Seattle has reported a 77 percent to 91 percent reduction in traffic accidents after installing a citywide traffic-calming program that included 700 new residential traffic circles. Just last week, Gov. Eliot Spitzer announced that New York would spend $32 million in federal money on a Safe Routes to School initiative that includes transportation and public education projects across the state. More information on traffic calming is available from the Local Government Commission at www.lgc.org or by calling (800) 290-8202.
Oct. 3 is the date of national Walk to School Day this year, promoted by the Partnership for a Walkable America (www.walktoschool-usa.org). Children who fail to learn how to walk safely face greater risks whenever they are pedestrians. They have to learn when it is safe to cross and how to judge the speed of oncoming traffic. They must be taught to look both ways for traffic, even on one-way streets. Vehicles do sometimes make mistakes, and bikes can come from any direction.
Parents, who are notoriously pressed for time to exercise, can benefit, too, if they walk or bike with their children to school.

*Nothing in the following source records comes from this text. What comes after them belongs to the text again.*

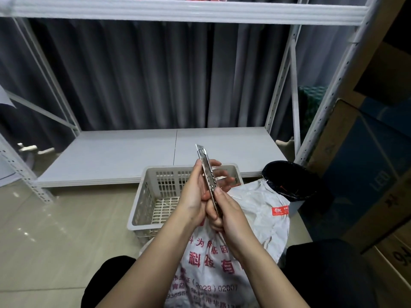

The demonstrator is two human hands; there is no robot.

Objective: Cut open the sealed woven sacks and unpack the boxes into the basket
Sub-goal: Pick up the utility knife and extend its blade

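Note:
A metal utility knife (205, 170) stands nearly upright in front of me, its short blade tip out at the top. My right hand (226, 213) grips its lower handle, thumb on the slider. My left hand (196, 192) cups the knife's body from the left, fingers wrapped behind it. Below my hands a white woven sack (251, 221) with red printed characters lies on the floor between my knees. A beige plastic basket (146, 196) with slotted walls stands just beyond the sack, and the part of its inside that I see holds nothing.
A low white shelf board (138, 156) of a metal rack runs behind the basket. A black-lined waste bin (289, 181) stands right of the sack. Stacked cardboard boxes (367, 174) fill the right side. Beige tiled floor (55, 230) lies to the left.

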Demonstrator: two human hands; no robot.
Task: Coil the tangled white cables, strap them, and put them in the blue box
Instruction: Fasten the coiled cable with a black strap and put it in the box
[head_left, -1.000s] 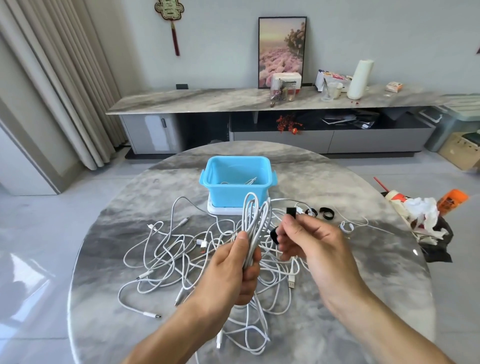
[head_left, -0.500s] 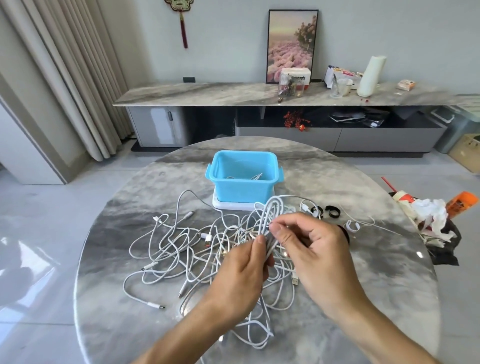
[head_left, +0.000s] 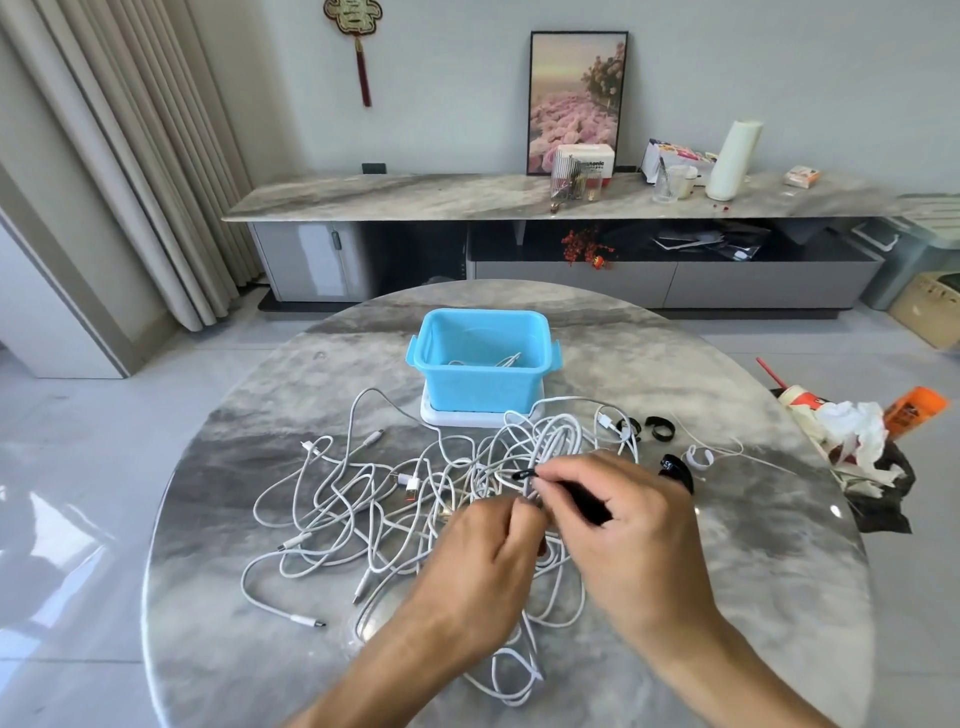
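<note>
Above the tangle, left hand (head_left: 485, 540) grips the coiled cable (head_left: 553, 441) (knuckles up); right hand (head_left: 631, 512) pinches a black strap (head_left: 582, 498).

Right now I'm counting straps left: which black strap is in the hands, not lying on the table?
The black strap pinched by the right hand against the coiled cable. The other black straps lie loose on the table, right of the blue box.

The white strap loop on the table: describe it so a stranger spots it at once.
Start at the blue box on the round table, then look right, past the black strap loops. The white strap loop lies farthest right, the only white ring.
</note>
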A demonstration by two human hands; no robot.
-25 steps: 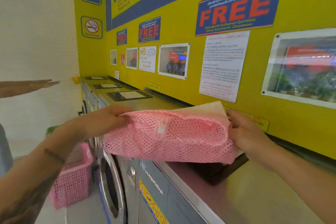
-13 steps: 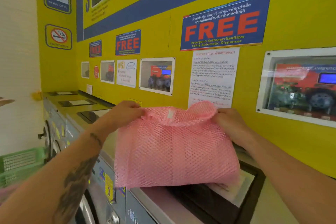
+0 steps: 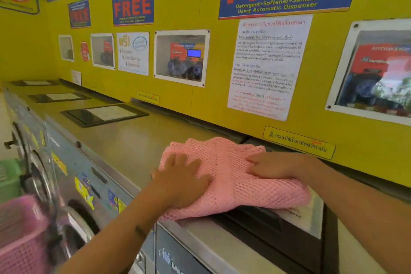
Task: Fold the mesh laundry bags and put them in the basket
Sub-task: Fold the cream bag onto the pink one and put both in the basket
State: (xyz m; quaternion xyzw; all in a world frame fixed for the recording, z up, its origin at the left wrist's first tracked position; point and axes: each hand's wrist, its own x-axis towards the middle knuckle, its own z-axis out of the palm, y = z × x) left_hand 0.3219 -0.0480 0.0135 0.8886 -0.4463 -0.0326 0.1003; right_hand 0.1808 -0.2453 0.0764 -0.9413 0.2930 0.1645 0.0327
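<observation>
A pink mesh laundry bag (image 3: pixel 231 176) lies flat on the steel top of a washing machine (image 3: pixel 142 140), close to the yellow wall. My left hand (image 3: pixel 182 180) presses palm-down on its near left part, fingers spread. My right hand (image 3: pixel 278 165) rests flat on its right side. Neither hand grips the mesh. A pink basket (image 3: pixel 20 236) stands on the floor at the lower left, blurred.
A row of front-loading washers (image 3: pixel 55 184) runs along the left, with black lid panels (image 3: pixel 104 114) on their tops. A green basket (image 3: pixel 9 180) sits beyond the pink one. The yellow wall (image 3: pixel 200 18) with posters stands right behind the bag.
The bag, held up by its top edge in both hands before, now lies on the machine top. Both hands have let go of the edge and lie flat on it.
</observation>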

Just as parents have managed to organize car pools and play groups, they can organize groups of children who walk or cycle to school accompanied by a different adult each day or week. A walking version of the car pool, the Walking School Bus, has been successful in Canada and England. Parents share the responsibility of escorting children to and from school on foot or bike.
For guidance on setting up a Walking School Bus, a guidebook is available from the Centers for Disease Control and Prevention. Check the Web site, www.cdc.gov/nccdphp/dnpa/kidswalk/, or call toll-free, (888) 232-4674.
No need to wait for Walk to School Day. Start today to promote better health and safety for all schoolchildren.